**ASSIGNMENT:**
Transcribe word for word the lines below from the line with "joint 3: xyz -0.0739" through the line with "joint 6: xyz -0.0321", ends included.

**RECORD EXTRACTS:**
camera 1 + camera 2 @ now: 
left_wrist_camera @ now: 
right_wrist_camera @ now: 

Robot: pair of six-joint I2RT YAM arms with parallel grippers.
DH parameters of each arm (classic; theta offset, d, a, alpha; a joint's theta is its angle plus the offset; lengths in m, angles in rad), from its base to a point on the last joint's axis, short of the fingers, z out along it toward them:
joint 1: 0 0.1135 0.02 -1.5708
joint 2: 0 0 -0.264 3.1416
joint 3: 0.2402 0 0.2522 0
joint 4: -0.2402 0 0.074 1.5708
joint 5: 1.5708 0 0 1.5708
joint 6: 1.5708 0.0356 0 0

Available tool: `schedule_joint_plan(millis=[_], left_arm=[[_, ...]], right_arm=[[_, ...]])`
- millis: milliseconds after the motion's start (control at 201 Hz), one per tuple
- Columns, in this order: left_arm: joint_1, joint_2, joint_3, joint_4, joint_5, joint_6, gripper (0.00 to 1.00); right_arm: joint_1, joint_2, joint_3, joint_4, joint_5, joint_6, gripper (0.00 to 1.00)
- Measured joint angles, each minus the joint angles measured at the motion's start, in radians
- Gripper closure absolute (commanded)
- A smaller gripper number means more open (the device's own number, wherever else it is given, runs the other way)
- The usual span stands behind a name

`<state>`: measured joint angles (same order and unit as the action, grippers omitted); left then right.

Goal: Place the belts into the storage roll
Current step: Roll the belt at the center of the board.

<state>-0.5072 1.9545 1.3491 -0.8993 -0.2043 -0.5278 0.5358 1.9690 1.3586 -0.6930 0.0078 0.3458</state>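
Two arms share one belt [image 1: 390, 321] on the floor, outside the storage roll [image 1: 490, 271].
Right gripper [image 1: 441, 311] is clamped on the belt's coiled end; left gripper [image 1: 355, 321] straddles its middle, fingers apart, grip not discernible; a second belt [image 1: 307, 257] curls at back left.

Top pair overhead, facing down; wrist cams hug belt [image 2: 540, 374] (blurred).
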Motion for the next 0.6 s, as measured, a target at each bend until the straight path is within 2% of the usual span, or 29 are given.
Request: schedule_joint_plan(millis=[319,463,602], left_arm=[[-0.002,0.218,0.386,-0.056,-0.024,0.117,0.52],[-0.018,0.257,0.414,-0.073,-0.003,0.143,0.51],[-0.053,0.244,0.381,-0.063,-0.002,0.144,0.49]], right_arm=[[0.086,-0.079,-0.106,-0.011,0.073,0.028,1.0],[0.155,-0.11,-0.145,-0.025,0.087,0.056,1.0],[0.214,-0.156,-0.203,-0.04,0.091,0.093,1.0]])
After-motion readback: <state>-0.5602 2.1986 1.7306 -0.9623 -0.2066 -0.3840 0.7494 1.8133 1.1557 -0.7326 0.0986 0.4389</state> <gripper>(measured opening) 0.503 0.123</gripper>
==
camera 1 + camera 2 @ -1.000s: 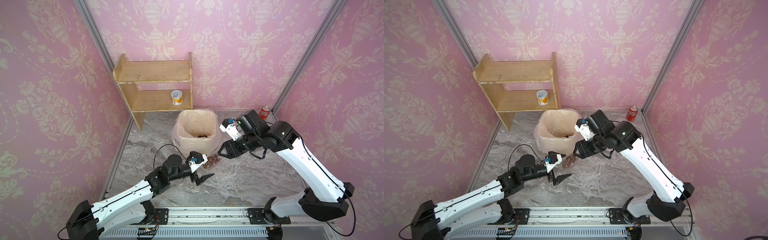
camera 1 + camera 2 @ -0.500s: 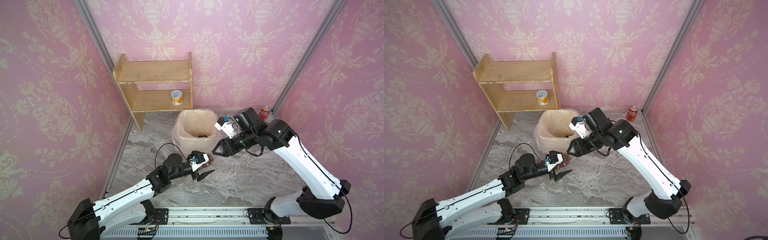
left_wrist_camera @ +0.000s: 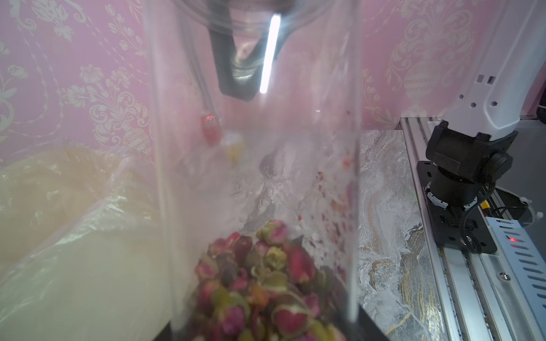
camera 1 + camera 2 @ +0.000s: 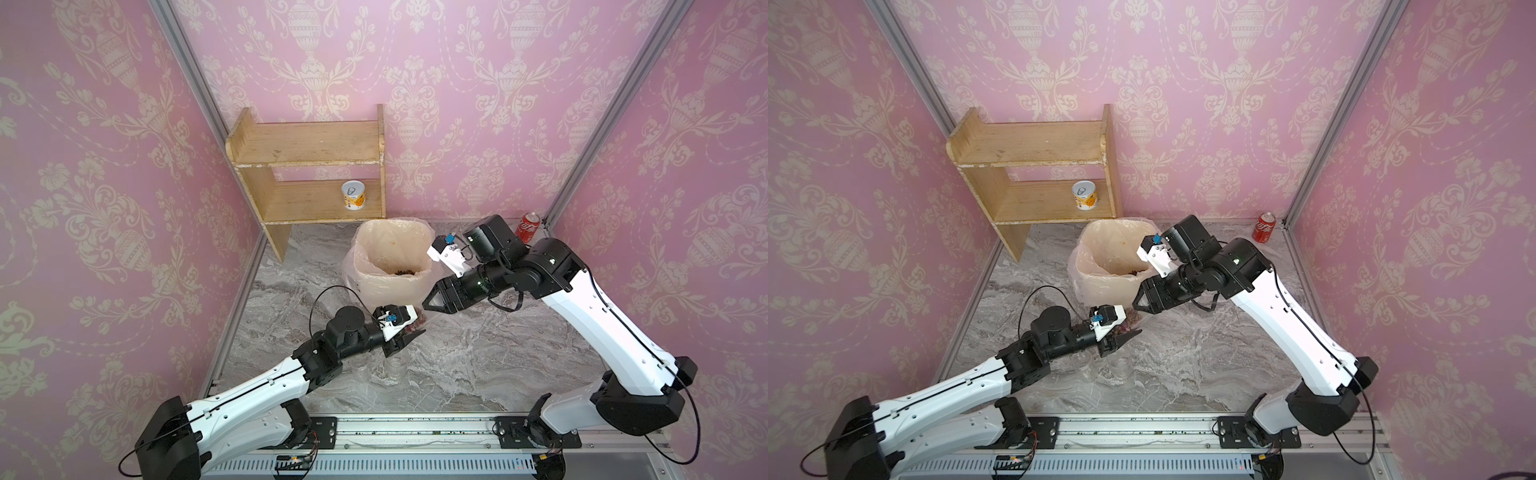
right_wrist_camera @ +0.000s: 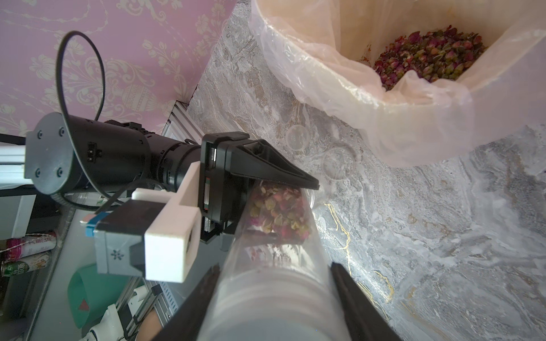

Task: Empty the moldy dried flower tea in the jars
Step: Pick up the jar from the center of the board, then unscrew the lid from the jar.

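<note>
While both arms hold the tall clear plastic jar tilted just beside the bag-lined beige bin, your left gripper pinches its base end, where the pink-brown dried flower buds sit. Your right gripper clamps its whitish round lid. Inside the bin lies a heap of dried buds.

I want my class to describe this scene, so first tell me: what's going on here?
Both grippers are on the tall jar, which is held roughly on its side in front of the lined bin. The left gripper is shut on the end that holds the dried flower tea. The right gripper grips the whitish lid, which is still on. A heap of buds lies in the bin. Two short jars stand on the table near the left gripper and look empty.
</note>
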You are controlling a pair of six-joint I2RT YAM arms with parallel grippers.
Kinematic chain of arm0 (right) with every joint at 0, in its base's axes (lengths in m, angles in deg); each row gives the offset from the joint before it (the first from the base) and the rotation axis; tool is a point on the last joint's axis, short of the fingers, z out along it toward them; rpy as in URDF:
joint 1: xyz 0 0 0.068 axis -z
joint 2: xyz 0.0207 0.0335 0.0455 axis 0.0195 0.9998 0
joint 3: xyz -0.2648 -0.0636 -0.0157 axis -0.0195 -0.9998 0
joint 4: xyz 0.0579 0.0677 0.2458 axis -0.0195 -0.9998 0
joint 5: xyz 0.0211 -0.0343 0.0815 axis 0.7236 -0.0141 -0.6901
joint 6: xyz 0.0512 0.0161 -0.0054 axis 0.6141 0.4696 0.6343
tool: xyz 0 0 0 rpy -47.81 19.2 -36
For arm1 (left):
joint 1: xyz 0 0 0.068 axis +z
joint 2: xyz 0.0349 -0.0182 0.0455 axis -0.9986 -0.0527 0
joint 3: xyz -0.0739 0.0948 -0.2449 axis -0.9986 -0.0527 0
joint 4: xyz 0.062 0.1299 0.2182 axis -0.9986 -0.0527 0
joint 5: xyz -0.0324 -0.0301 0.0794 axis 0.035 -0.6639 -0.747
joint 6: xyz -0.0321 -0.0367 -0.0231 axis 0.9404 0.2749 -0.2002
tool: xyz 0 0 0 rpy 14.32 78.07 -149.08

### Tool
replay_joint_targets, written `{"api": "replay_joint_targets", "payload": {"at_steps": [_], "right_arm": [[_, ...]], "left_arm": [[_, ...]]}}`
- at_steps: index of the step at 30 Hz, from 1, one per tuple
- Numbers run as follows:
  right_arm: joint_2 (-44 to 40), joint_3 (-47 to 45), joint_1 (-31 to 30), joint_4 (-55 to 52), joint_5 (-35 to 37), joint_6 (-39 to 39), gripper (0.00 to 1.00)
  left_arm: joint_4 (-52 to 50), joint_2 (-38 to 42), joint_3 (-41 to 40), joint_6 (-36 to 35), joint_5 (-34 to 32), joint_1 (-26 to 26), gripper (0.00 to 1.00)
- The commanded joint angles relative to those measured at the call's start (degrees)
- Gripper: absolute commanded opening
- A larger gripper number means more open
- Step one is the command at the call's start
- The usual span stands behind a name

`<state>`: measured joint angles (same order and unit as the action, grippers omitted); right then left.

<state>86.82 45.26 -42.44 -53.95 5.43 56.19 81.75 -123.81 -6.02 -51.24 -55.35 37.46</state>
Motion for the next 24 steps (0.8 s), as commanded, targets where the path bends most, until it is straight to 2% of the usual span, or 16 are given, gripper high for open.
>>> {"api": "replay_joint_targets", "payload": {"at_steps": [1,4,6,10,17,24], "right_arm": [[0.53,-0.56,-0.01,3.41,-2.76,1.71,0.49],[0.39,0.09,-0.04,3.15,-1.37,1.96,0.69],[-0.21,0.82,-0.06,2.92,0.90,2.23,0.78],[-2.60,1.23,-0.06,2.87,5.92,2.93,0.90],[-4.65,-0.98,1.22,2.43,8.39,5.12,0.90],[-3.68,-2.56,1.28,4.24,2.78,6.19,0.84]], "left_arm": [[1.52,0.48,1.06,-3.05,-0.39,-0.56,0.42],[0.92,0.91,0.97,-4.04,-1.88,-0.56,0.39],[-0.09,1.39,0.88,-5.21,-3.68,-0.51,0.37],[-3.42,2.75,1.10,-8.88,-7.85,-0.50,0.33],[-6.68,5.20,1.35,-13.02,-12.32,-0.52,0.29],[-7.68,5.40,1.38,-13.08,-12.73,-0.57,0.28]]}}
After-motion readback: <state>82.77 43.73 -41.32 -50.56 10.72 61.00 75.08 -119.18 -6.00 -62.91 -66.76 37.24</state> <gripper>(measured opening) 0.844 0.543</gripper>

**THE ANSWER:**
joint 3: xyz -0.0739 0.0948 -0.2449 axis -0.9986 -0.0527 0
joint 4: xyz 0.062 0.1299 0.2182 axis -0.9986 -0.0527 0
joint 5: xyz -0.0324 -0.0301 0.0794 axis 0.035 -0.6639 -0.747
joint 6: xyz -0.0321 -0.0367 -0.0231 axis 0.9404 0.2749 -0.2002

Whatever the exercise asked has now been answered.